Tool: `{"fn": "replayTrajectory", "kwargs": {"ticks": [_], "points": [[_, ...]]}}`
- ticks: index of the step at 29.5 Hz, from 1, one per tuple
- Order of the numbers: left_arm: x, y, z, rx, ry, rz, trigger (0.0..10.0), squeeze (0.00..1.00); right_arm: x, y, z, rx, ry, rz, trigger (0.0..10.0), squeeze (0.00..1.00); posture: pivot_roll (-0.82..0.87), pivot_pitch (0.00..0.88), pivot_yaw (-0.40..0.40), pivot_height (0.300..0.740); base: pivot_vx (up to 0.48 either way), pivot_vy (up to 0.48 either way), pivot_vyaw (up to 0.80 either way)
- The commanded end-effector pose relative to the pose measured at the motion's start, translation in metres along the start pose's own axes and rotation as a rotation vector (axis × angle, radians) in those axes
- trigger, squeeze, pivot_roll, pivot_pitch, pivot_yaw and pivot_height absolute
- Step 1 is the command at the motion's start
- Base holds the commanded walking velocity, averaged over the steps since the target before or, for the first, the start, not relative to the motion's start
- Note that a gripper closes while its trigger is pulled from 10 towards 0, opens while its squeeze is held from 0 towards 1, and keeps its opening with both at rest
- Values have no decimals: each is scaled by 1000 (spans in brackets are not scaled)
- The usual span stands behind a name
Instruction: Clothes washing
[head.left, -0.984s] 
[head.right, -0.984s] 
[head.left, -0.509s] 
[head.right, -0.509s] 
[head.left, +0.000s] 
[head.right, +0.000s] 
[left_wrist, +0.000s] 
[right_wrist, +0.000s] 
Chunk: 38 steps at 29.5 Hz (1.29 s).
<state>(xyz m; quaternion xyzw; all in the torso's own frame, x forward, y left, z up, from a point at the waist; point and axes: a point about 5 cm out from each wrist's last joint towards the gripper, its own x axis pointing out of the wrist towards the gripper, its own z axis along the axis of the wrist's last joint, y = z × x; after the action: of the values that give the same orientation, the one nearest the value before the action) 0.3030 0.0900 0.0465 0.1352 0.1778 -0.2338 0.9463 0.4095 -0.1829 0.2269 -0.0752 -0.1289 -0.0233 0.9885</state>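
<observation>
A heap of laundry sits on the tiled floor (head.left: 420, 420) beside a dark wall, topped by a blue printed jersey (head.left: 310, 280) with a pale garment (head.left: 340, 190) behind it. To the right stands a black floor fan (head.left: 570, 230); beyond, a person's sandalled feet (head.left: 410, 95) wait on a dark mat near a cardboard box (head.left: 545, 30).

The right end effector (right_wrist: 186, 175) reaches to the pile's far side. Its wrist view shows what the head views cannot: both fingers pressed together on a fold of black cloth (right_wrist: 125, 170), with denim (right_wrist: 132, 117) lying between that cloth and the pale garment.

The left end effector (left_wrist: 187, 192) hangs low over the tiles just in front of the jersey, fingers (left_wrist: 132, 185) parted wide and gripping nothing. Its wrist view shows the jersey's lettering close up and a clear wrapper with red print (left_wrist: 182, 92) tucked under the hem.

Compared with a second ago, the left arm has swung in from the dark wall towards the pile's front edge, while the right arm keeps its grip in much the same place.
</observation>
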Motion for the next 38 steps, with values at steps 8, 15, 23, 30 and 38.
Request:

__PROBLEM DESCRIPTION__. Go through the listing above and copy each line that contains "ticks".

__RESPONSE TO THIS EXERCISE__.
Tool: `{"fn": "replayTrajectory", "kwargs": {"ticks": [_], "points": [[_, ...]]}}`
- ticks: index of the step at 29.5 Hz, from 1, one per tuple

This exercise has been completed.